Correlation Between Western Digital and NetApp
Can any of the company-specific risk be diversified away by investing in both Western Digital and NetApp at the same time? Although using a correlation coefficient on its own may not help to predict future stock returns, this module helps to understand the diversifiable risk of combining Western Digital and NetApp into the same portfolio, which is an essential part of the fundamental portfolio management process.
By analyzing existing cross correlation between Western Digital and NetApp Inc, you can compare the effects of market volatilities on Western Digital and NetApp and check how they will diversify away market risk if combined in the same portfolio for a given time horizon. You can also utilize pair trading strategies of matching a long position in Western Digital with a short position of NetApp. Check out your portfolio center. Please also check ongoing floating volatility patterns of Western Digital and NetApp.
Diversification Opportunities for Western Digital and NetApp
0.85 | Correlation Coefficient |
Very poor diversification
The 3 months correlation between Western and NetApp is 0.85. Overlapping area represents the amount of risk that can be diversified away by holding Western Digital and NetApp Inc in the same portfolio, assuming nothing else is changed. The correlation between historical prices or returns on NetApp Inc and Western Digital is a relative statistical measure of the degree to which these equity instruments tend to move together. The correlation coefficient measures the extent to which returns on Western Digital are associated (or correlated) with NetApp. Values of the correlation coefficient range from -1 to +1, where. The correlation of zero (0) is possible when the price movement of NetApp Inc has no effect on the direction of Western Digital i.e., Western Digital and NetApp go up and down completely randomly.
Pair Corralation between Western Digital and NetApp
Considering the 90-day investment horizon Western Digital is expected to generate 1.13 times less return on investment than NetApp. In addition to that, Western Digital is 1.36 times more volatile than NetApp Inc. It trades about 0.03 of its total potential returns per unit of risk. NetApp Inc is currently generating about 0.04 per unit of volatility. If you would invest 7,003 in NetApp Inc on January 20, 2024 and sell it today you would earn a total of 2,792 from holding NetApp Inc or generate 39.87% return on investment over 90 days.

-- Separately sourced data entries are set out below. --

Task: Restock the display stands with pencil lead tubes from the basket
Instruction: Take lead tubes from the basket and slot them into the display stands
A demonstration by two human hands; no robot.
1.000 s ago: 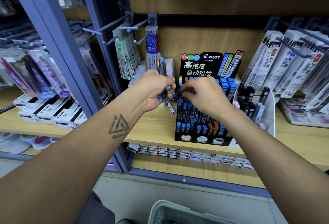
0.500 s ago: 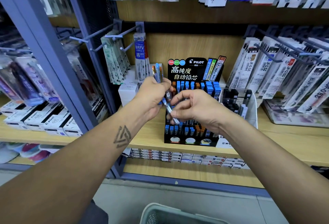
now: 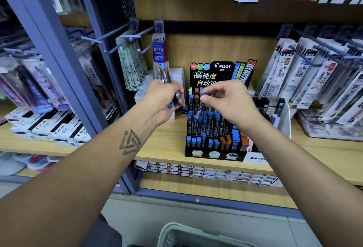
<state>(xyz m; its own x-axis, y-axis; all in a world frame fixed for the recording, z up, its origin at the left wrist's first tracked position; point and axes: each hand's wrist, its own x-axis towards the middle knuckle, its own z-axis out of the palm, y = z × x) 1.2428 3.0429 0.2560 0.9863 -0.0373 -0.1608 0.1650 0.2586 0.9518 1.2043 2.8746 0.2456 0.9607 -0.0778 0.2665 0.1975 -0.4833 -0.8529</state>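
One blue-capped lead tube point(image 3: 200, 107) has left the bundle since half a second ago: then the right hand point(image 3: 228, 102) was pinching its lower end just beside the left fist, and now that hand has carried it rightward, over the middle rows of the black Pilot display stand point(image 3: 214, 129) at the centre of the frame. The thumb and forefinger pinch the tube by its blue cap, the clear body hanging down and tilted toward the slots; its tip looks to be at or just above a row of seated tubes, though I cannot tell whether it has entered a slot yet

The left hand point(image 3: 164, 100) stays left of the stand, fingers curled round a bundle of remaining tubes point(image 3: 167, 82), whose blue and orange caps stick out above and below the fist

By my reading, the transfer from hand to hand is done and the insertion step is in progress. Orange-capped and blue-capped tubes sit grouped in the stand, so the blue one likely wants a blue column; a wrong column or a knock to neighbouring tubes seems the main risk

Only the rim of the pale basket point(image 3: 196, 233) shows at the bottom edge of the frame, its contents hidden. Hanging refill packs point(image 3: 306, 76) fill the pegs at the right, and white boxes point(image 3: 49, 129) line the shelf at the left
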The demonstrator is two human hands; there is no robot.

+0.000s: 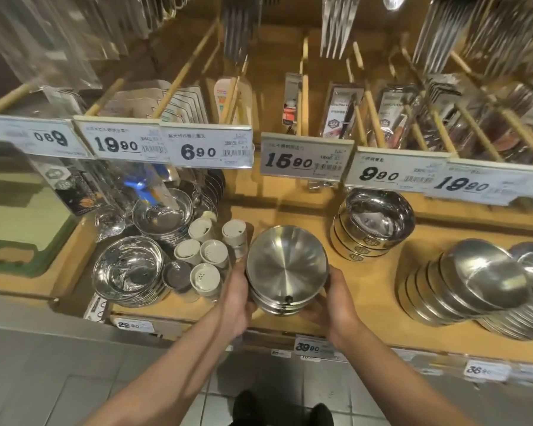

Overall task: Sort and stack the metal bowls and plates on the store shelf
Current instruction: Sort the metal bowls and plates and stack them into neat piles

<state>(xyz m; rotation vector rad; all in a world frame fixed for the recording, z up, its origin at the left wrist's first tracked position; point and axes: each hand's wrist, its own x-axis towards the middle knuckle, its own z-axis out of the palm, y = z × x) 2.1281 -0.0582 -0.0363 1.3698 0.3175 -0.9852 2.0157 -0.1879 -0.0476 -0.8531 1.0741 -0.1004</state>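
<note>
A stack of brushed metal bowls (286, 269) sits at the front middle of the wooden shelf (382, 330). My left hand (236, 302) grips its left side and my right hand (339, 302) grips its right side. Behind it to the right stands a stack of shiny deep bowls (373, 222). A leaning row of metal plates (474, 287) fills the right end. On the left are a stack of shiny shallow bowls (126, 269) and, behind it, a stack of small dishes (163, 213).
Several white-lidded shaker jars (203, 250) stand between the left bowls and the held stack. Price tags (179, 149) hang along the upper shelf, with packaged cutlery (342, 109) above. A green tray (19, 229) lies far left. Tiled floor lies below.
</note>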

Time Period | 3 Months [change] |
Direction | Moves Together |
Strength | Strong |
Accuracy | 100.0% |
Values | Daily Returns |
Western Digital vs. NetApp Inc
Performance |
Timeline |
Western Digital |
NetApp Inc |
Western Digital and NetApp Volatility Contrast
Predicted Return Density |
Returns |
Pair Trading with Western Digital and NetApp
The main advantage of trading using opposite Western Digital and NetApp positions is that it hedges away some unsystematic risk. Because of two separate transactions, even if Western Digital position performs unexpectedly, NetApp can make up some of the losses. Pair trading also minimizes risk from directional movements in the market. For example, if an entire industry or sector drops because of unexpected headlines, the short position in NetApp will offset losses from the drop in NetApp's long position.Western Digital vs. LG Display Co | Western Digital vs. Sony Corp | Western Digital vs. Sonos Inc | Western Digital vs. Vizio Holding Corp |
Check out your portfolio center.Note that this page's information should be used as a complementary analysis to find the right mix of equity instruments to add to your existing portfolios or create a brand new portfolio. You can also try the Sectors module to list of equity sectors categorizing publicly traded companies based on their primary business activities.